Differences between protocol and review

The title of the published protocol was 'Immunotherapy for stage I‐III non‐small cell lung cancer treated with surgery or radiotherapy with curative intent'. However, since the available data for new immunotherapy agent was very limited, and the meta‐analysis performed in the review only pooled data for limited types of immunotherapy (mainly BCG, MAGE‐A3, L‐BLP25), we decided to narrow the title to 'immunotherapy (excluding checkpoint inhibitors)'. In the future, in order to answer specific questions about the effectiveness of specific new immunotherapy agents, such as checkpoint inhibitors, additional reviews should be planned.

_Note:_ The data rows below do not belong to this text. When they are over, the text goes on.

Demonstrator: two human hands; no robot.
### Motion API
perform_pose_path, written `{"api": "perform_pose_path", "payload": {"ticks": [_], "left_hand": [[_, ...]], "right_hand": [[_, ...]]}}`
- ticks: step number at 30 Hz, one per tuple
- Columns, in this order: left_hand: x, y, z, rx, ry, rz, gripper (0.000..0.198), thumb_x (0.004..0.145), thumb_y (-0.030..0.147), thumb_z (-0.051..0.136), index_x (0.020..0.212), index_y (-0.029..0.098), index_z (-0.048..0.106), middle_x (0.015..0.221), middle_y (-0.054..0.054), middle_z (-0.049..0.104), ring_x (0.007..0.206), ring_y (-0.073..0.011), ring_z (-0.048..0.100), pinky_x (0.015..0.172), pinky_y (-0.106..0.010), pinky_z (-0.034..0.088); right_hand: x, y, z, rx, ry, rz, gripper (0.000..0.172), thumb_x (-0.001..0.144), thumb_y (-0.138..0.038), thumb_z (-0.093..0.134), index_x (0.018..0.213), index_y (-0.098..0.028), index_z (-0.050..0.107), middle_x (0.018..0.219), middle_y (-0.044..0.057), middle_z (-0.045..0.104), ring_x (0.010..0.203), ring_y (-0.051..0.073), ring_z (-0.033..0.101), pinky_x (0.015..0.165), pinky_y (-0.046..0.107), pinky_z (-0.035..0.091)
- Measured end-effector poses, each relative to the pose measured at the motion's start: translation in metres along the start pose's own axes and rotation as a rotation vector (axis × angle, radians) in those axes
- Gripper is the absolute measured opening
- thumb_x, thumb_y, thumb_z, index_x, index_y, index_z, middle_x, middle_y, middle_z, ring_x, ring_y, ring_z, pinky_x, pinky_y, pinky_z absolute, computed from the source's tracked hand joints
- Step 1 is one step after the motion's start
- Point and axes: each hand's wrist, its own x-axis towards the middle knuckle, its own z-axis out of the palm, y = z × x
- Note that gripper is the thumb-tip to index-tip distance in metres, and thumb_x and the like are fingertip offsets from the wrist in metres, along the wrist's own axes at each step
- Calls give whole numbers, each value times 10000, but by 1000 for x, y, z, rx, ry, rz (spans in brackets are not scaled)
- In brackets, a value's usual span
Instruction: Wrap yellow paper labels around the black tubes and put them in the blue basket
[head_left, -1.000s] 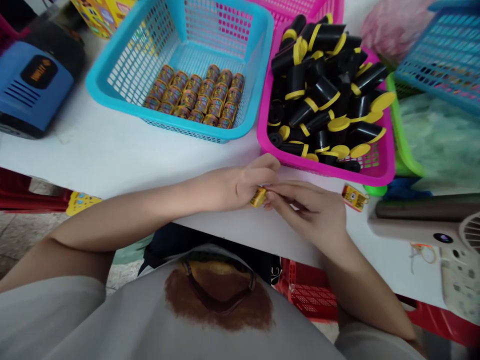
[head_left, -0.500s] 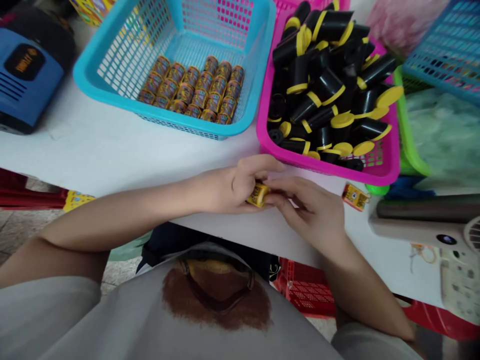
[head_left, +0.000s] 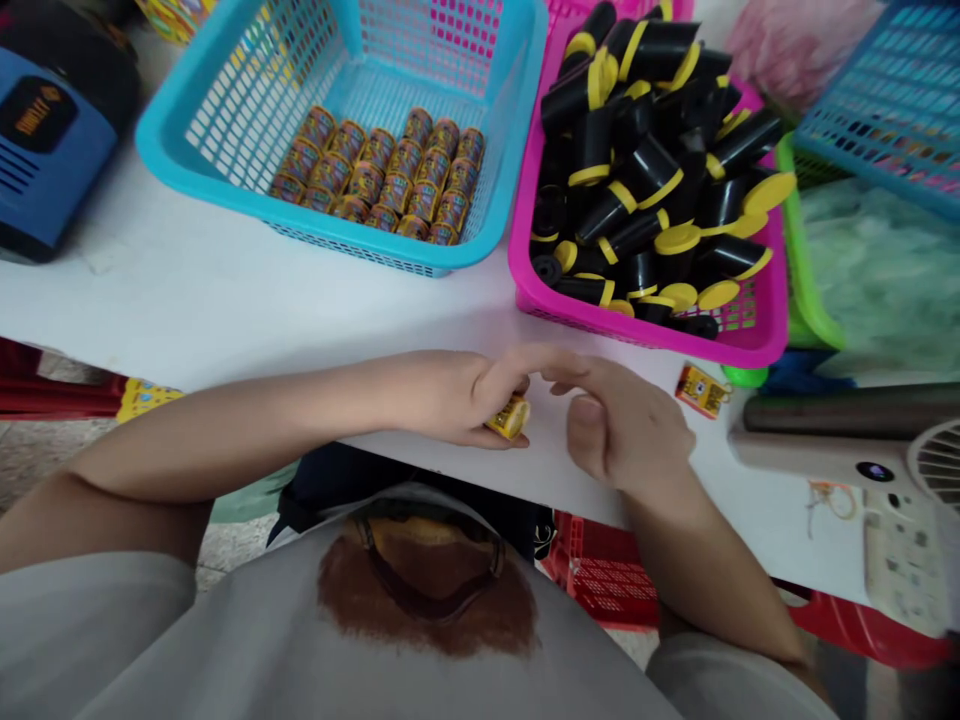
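My left hand [head_left: 480,395] is closed round a small yellow printed container [head_left: 510,417] near the front edge of the white table [head_left: 225,310]. My right hand [head_left: 622,425] hovers just to its right with fingers loosely apart, its fingertips close to the left hand, holding nothing I can see. A pink basket [head_left: 645,335] heaped with black tubes with yellow caps [head_left: 652,170] stands right behind the hands. A turquoise basket [head_left: 225,190] to the left holds neat rows of labelled small containers [head_left: 382,180].
Another small yellow printed piece [head_left: 701,390] lies on the table right of my right hand. A blue device [head_left: 45,140] sits far left. A green basket [head_left: 810,290], a blue basket [head_left: 877,110] and a beige appliance [head_left: 847,450] stand at the right. Red crates [head_left: 615,580] are under the table.
My right hand has come off the yellow container and opened, moving slightly right. The left hand keeps the container and has lowered it toward the table edge.
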Motion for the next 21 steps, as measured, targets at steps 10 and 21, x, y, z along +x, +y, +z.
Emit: {"api": "perform_pose_path", "payload": {"ticks": [10,21], "left_hand": [[18,14,-3,-711,226,-188,688,956,334,722,1411,284,209,706,130,474,500,-59,486,495,-189,388],[18,22,12,-861,168,-131,731,864,223,810,1336,333,263,649,168,496,480,-56,534,472,-165,400]], "right_hand": [[7,-9,10,-97,148,-71,430,939,-340,786,1307,-213,603,1227,85,677,1157,229,677,1030,393,614],[4,-14,13,-60,210,-197,253,1013,-172,598,1259,-149,658,1159,110,719,1091,249,683,924,441,667]]}}
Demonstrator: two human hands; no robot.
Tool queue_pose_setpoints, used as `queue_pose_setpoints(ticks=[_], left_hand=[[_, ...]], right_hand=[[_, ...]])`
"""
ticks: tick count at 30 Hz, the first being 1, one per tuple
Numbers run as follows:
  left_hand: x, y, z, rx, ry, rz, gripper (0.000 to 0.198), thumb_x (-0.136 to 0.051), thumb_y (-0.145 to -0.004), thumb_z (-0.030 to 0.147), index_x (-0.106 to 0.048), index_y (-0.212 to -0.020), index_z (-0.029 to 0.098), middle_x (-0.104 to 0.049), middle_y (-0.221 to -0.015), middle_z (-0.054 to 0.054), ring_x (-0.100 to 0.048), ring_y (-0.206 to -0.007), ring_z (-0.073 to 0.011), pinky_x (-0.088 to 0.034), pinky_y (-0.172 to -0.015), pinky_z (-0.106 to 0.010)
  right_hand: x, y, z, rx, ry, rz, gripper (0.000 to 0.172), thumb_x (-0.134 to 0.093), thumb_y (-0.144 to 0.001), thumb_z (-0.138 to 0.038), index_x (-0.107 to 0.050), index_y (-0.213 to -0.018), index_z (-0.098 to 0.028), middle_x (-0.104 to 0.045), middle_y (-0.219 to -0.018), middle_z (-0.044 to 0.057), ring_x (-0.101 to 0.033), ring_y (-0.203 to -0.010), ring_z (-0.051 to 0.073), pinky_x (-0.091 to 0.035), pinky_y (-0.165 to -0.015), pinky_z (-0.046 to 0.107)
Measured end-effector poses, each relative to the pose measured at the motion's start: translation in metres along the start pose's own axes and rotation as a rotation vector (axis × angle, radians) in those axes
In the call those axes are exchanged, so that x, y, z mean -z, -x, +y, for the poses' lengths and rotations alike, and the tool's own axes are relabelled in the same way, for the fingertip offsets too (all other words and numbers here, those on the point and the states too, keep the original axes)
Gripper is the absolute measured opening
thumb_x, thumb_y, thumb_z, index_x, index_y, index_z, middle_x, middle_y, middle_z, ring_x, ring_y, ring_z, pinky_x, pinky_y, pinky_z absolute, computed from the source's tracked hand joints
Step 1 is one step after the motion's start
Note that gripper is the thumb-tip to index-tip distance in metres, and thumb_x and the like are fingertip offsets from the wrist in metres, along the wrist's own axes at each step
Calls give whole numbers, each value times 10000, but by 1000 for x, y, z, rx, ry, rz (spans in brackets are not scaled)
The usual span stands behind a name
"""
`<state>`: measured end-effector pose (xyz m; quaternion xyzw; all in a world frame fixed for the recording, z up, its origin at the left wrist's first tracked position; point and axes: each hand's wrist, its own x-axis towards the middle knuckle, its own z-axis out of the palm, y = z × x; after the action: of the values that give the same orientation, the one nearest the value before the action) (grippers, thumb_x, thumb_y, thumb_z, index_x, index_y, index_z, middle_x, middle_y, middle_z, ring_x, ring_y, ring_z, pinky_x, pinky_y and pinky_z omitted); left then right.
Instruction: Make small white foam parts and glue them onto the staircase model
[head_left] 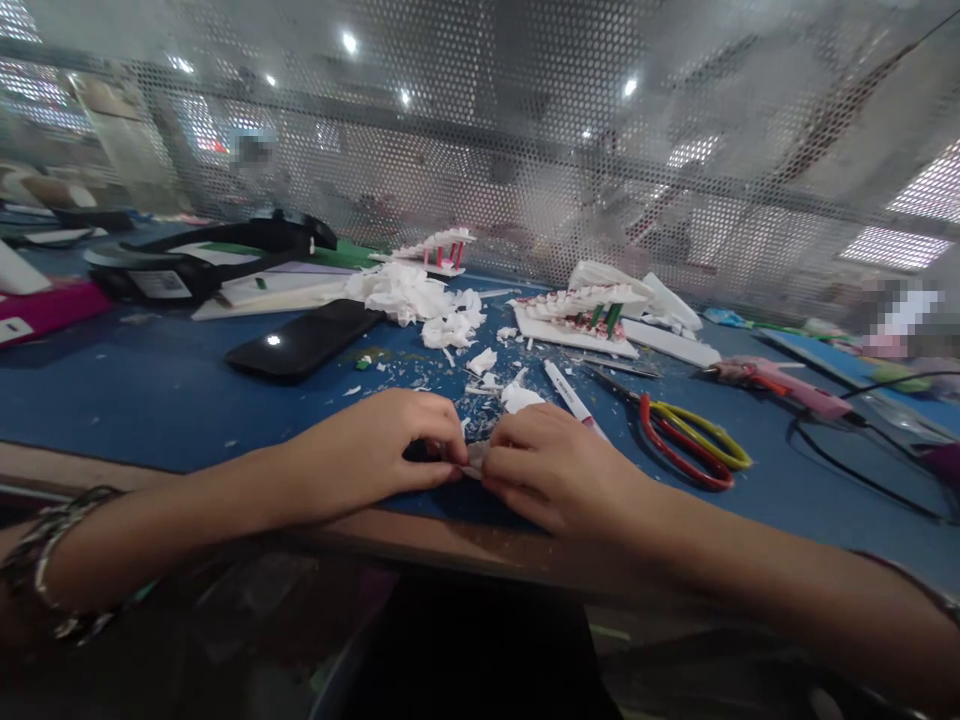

Because we were not able to extract adequate data to calculate time‐to‐death hazard ratios for most of the included trials, we added a secondary outcome of 'overall survival rates: the percentage of participants in a study who were still alive for a certain period of time'. We compared overall survival in terms of yearly overall survival rates for one, two, three, and five years.

We updated the search strategies.

Four new authors (Rui Li, Raheleh Roudi, Olivia Teghararian, and Eva Tiselius) were involved during the review stage. OT and ET completed the abstract screenings and data extraction, together with RL. RL also helped with full‐text checking, data extraction, assessment of risk of bias, and manuscript drafting. RR helped with data analysis, and manuscript drafting and revision.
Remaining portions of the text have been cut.